Madison schools distort reading data
U.W. psychologist, Mark Seidenberg, wrote an editorial in Sunday’s (12/12/04) edition of the Wisconsin State Journal critical of the way that the district is presenting its reading data. He also points out that although Superintendent Rainwater would like the public to believe “that accepting the Reading First funds would have required him to “eliminate” the district’s current reading curriculum – the one used throughout the district. … The acceptance of Reading First funding has no bearing on the curriculum used in other schools.”
Madison schools distort reading data
12/12/04
Mark S. Seidenberg
As a taxpayer who believes in the importance of reading, I’m having trouble understanding why Madison schools Superintendent Art Rainwater turned down $2 million that was supposed to be used to help educationally disadvantaged children in five Madison schools.
The superintendent and Assistant Superintendent Jane Belmore have offered explanations that don’t wash. The district accepted funds for the first year of a five- year award under the federal government’s Reading First program. After the first year, the program was assessed by an educational consultant hired to evaluate how the funds were being used. The evaluator found that reading programs in the target schools were not adequately documented. She asked for information about “scope and sequence” (educationese for “what will be taught when”) and daily instructional activities. The school district in its wisdom decided that rather than comply with these conditions it would give back the money. Why?

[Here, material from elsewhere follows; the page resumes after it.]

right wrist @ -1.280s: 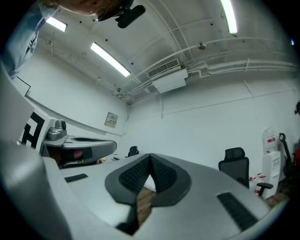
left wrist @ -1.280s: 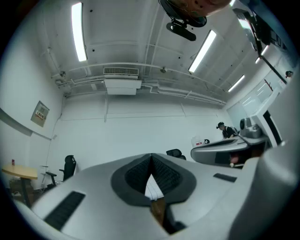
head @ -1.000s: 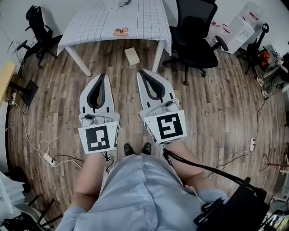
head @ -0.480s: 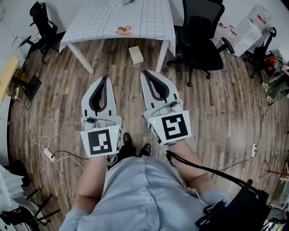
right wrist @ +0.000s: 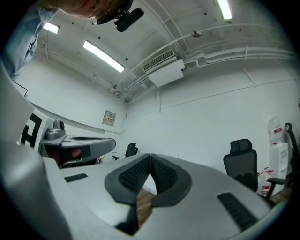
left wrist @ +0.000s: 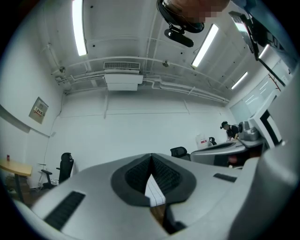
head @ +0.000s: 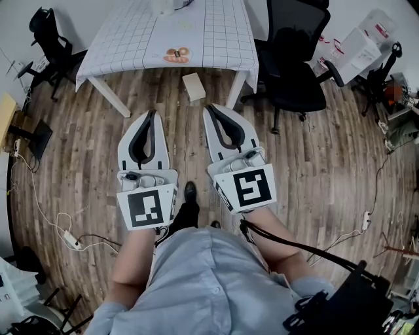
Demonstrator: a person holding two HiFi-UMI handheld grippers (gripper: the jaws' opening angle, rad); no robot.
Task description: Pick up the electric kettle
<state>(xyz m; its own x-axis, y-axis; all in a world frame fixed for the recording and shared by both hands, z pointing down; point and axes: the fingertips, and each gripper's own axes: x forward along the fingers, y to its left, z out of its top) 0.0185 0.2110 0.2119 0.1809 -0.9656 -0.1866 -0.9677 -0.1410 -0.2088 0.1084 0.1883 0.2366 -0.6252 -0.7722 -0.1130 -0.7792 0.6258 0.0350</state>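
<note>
Left chair (head: 49,39): a black chair is seen by the wall, left of the surface.
Power strip (head: 69,235): a white strip with thin cables is laid on the wood floor (head: 85,163), at the left.
Left gripper (head: 151,112): it is held low over the floor and pointed at the surface. Its jaws are closed together at the tips, and nothing is held between them.
Kettle (head: 162,6): it is likely the pale thing at the far end of the surface, cut off by the top edge. It is well apart from both grippers.
Surface (head: 216,33): it is covered by a white cloth with grid lines. A small orange-brown thing (head: 177,53) is laid near its front edge.
Box (head: 194,86): a small pale box is set on the floor by the front edge of the surface.
Shoe (head: 190,192): one dark shoe is seen on the floor between the two grippers.
Right gripper (head: 211,108): it is held beside the left one, not touching it. Its jaws are closed together too, with nothing in them.
Right chair (head: 294,59): a big black chair is placed just right of the surface.
</note>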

Rainwater’s explanation of this precipitous decision – echoed in published comments by Belmore and school board member Carol Carstensen – is that accepting the Reading First funds would have required him to “eliminate” the district’s current reading curriculum – the one used throughout the district.
These assertions are unequivocally false. The acceptance of Reading First funding has no bearing on the curriculum used in other schools. The evaluator clearly requested changes in the Reading First program at the five schools, not the district as a whole. If the school district administrators were confused about this, they could have requested clarification. If they felt the conditions were unreasonable, they could have appealed.

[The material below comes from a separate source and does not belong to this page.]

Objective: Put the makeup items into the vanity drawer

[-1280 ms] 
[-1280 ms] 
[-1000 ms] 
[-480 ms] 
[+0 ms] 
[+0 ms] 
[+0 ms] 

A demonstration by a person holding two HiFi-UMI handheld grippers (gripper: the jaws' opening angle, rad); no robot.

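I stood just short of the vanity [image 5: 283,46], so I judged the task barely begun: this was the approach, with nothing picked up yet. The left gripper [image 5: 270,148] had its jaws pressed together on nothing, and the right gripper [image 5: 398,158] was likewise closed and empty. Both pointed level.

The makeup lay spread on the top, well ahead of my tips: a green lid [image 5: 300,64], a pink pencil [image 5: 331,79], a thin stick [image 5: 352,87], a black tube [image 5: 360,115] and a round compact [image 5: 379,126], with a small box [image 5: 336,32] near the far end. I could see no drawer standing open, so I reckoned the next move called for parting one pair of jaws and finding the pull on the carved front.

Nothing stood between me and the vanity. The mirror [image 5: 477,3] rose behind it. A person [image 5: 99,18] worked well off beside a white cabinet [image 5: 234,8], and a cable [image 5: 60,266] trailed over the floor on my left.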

Rainwater’s explanation also emphasized the fact that 80 percent of Madison children score at or above grade level. But the funds were targeted for students who do not score at these levels. Current practices are clearly not working for these children, and the Reading First funds would have supported activities designed to help them.
Madison’s reading curriculum undoubtedly works well in many settings. For whatever reasons, many chil dren at the five targeted schools had fallen seriously behind. It is not an indictment of the district to acknowledge that these children might have benefited from additional resources and intervention strategies.
In her column, Belmore also emphasized the 80 percent of the children who are doing well, but she provided additional statistics indicating that test scores are improving at the five target schools. Thus she argued that the best thing is to stick with the current program rather than use the Reading First money.
Belmore has provided a lesson in the selective use of statistics. It’s true that third grade reading scores improved at the schools between 1998 and 2004. However, at Hawthorne, scores have been flat (not improving) since 2000; at Glendale, flat since 2001; at Midvale/ Lincoln, flat since 2002; and at Orchard Ridge they have improved since 2002 – bringing them back to slightly higher than where they were in 2001.
In short, these schools are not making steady upward progress, at least as measured by this test.
Belmore’s attitude is that the current program is working at these schools and that the percentage of advanced/proficient readers will eventually reach the districtwide success level. But what happens to the children who have reading problems now? The school district seems to be writing them off.
So why did the school district give the money back? Belmore provided a clue when she said that continuing to take part in the program would mean incrementally ceding control over how reading is taught in Madison’s schools (Capital Times, Oct 16). In other words, Reading First is a push down the slippery slope toward federal control over public education.
Parents and educators are right to be concerned about the incursion into local school districts via legislation such as “Leave No Child Behind.” However, the place to make a stand was not refusing monies that could have been used in many ways to help children in need. Our school administrators placed their politics above their responsibility to educate all of our children.
Seidenberg is a UW-Madison psychology professor.